### Problem to solve:
Among the lines below, list those containing the string "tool".

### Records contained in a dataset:
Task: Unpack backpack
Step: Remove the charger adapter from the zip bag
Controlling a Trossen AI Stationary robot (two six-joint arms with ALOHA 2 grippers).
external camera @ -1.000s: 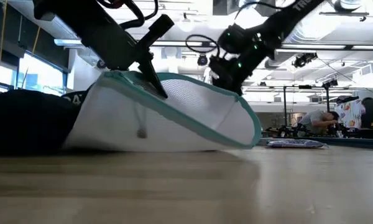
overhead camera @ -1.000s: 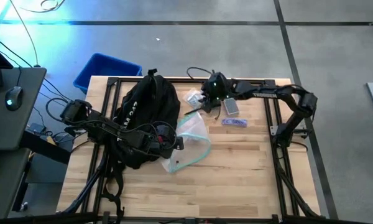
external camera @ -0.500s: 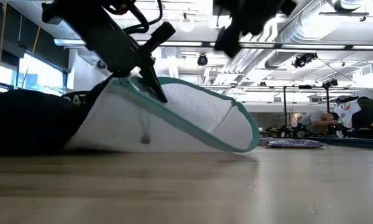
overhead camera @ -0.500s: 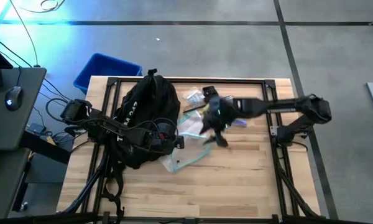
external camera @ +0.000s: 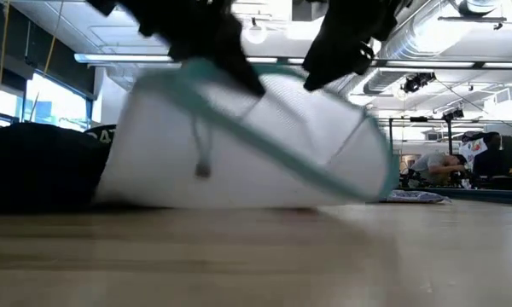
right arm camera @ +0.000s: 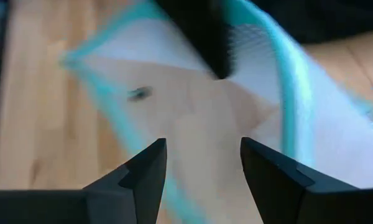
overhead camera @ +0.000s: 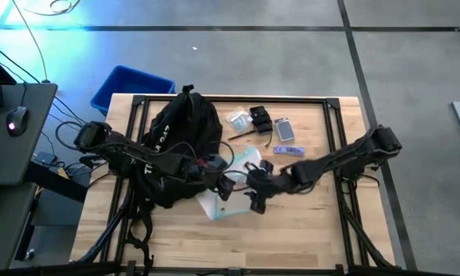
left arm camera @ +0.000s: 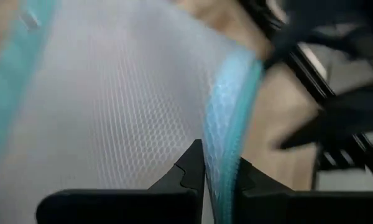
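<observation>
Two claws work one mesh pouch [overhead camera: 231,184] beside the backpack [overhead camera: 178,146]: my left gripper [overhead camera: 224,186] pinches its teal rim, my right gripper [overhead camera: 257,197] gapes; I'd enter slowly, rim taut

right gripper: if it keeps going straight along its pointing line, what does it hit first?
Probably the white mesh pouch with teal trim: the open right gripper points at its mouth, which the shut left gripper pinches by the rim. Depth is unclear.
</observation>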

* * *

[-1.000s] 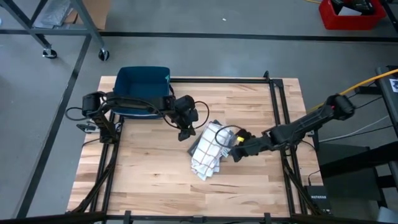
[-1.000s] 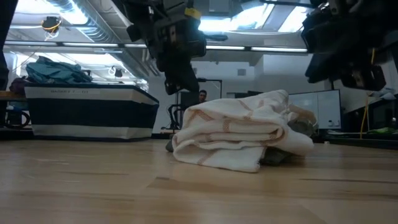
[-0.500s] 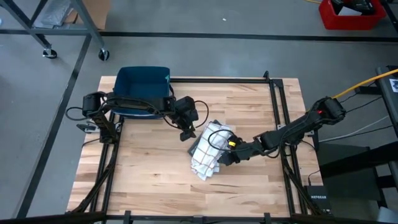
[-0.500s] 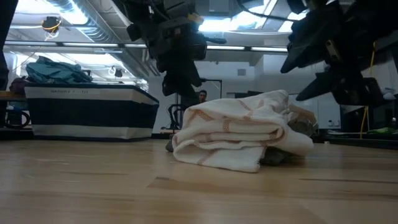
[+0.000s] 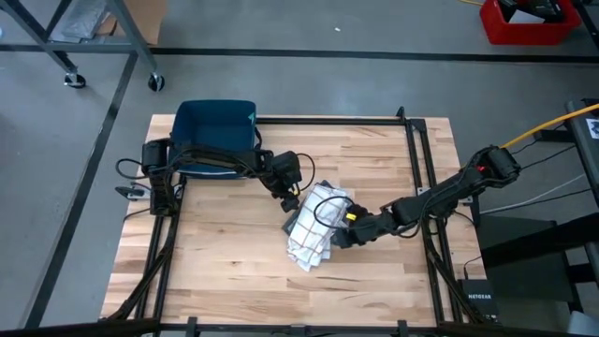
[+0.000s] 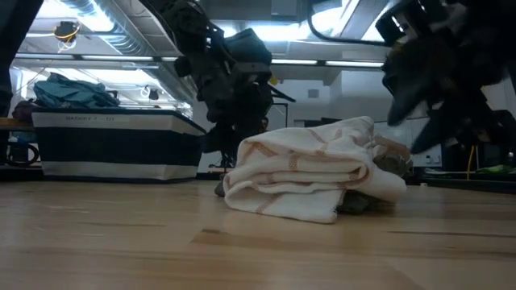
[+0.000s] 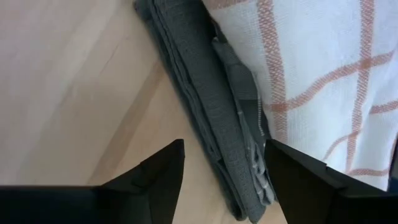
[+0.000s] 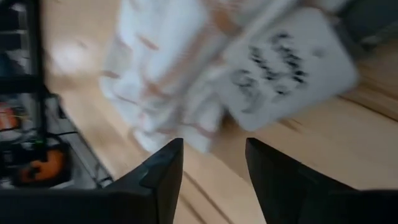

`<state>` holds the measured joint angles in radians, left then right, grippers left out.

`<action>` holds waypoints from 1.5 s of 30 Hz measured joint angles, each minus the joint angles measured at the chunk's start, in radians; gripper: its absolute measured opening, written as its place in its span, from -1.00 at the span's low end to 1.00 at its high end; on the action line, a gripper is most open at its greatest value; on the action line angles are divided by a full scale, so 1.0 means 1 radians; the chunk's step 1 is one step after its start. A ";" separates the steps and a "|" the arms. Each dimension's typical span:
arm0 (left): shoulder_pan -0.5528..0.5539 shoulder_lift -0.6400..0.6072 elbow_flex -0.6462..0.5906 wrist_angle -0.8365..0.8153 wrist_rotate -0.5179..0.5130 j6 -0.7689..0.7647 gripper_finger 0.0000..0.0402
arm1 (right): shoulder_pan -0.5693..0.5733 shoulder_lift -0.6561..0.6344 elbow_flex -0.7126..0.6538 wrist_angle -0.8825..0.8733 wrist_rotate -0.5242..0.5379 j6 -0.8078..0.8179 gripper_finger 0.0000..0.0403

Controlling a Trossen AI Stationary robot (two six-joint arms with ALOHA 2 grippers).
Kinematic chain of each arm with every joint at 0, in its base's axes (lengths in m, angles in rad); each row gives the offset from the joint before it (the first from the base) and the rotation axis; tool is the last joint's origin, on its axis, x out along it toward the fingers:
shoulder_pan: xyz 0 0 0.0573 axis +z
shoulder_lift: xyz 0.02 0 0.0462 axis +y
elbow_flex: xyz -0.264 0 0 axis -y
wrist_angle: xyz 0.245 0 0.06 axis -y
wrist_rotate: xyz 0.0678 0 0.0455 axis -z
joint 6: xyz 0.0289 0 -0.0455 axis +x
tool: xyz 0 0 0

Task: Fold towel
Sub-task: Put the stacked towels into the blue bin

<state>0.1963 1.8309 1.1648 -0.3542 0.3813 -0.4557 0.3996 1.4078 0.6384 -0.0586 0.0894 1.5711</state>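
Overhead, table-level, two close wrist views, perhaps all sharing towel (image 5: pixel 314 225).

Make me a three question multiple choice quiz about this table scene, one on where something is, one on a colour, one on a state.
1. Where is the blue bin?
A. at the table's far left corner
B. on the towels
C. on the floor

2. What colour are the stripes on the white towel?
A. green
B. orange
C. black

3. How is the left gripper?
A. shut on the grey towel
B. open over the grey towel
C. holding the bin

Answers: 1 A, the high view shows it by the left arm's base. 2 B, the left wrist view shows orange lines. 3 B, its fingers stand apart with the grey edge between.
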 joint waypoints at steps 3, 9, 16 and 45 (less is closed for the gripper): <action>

### Exercise answer:
Kinematic chain of each arm with every joint at 0, in its base's axes (lengths in m, angles in rad); each row gives the offset from the joint before it (the first from the base) and the rotation axis; tool is the last joint's origin, on its axis, x out along it toward the fingers:
tool: xyz 0 0 0

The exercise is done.